Learn to create, edit and process PDFs using Java by following this informative Apache PDFBox Tutorial. This guide explains what Apache PDFBox is used for, how to set up a Java project, and which PDF operations you can learn step by step.

Apache PDFBox Tutorial for Java PDF Processing
What Apache PDFBox Is Used For
Apache PDFBox is an open source Java library from the Apache Software Foundation for working with PDF documents. You can use it to create new PDF files, read text from existing PDFs, extract images, split and merge documents, work with forms, render pages as images, print PDFs, and apply digital signatures.
PDFBox is useful when a Java application needs programmatic PDF processing instead of manual editing. For example, a backend service may generate reports, an admin tool may merge uploaded files, or a document-processing application may extract text and image metadata from many PDFs.
The official Apache PDFBox project also provides command-line utilities, so some operations can be tested from the terminal before they are implemented inside a Java application.
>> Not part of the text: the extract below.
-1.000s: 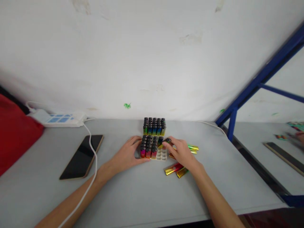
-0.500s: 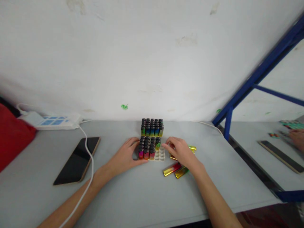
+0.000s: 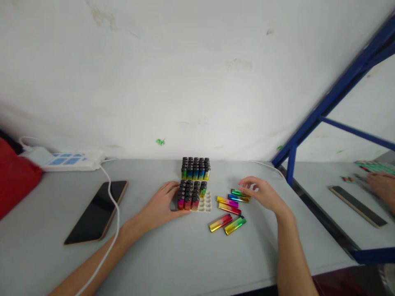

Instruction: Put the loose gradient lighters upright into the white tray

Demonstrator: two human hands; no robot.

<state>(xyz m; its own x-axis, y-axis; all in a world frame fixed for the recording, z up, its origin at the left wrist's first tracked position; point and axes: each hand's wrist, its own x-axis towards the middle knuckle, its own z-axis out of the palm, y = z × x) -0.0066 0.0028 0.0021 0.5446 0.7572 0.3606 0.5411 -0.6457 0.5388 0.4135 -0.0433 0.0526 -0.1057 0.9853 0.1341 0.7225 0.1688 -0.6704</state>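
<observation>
My left hand (image 3: 163,199) wraps round the left side of a pale tray (image 3: 207,202) partly filled with upright lighters (image 3: 188,199) with black tops. Bare pockets show at the tray's right side. Behind it stands a second block of upright lighters (image 3: 196,169). My right hand (image 3: 257,191) is over the loose lighters, fingertips at a green lighter (image 3: 237,192) and just above a blue one (image 3: 240,198); its fingers look apart. Nearer me lie a pink-and-yellow lighter (image 3: 227,201), two red-and-gold lighters (image 3: 220,223) and a green-and-gold one (image 3: 235,225).
A phone (image 3: 97,211) lies on the left, crossed by a white cable (image 3: 115,201). Beyond are a power strip (image 3: 72,161) and a red item (image 3: 18,176). On the right stand a blue frame (image 3: 291,162), another phone (image 3: 358,205) and a person's hand (image 3: 382,185).
My right hand has moved right, from beside the tray to over the loose lighters, uncovering several of them. My left hand stays at the tray. The view has shifted slightly.
</observation>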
Setup a Java project with pdfbox libraries to start working on pdf files.
Apache PDFBox Setup Before Running Java Examples
Before writing PDFBox code, create a Java project and add the PDFBox library dependency. In Maven or Gradle projects, prefer using the dependency coordinates recommended by the official PDFBox getting started page for the version you plan to use. In a simple Java project, add the required PDFBox JAR files and their dependencies to the classpath.
For most examples, you will work with classes such as PDDocument, PDPage, PDPageContentStream, PDFTextStripper, and PDF-related model classes. Always close documents and content streams after use. The simplest way is to use Java try-with-resources blocks.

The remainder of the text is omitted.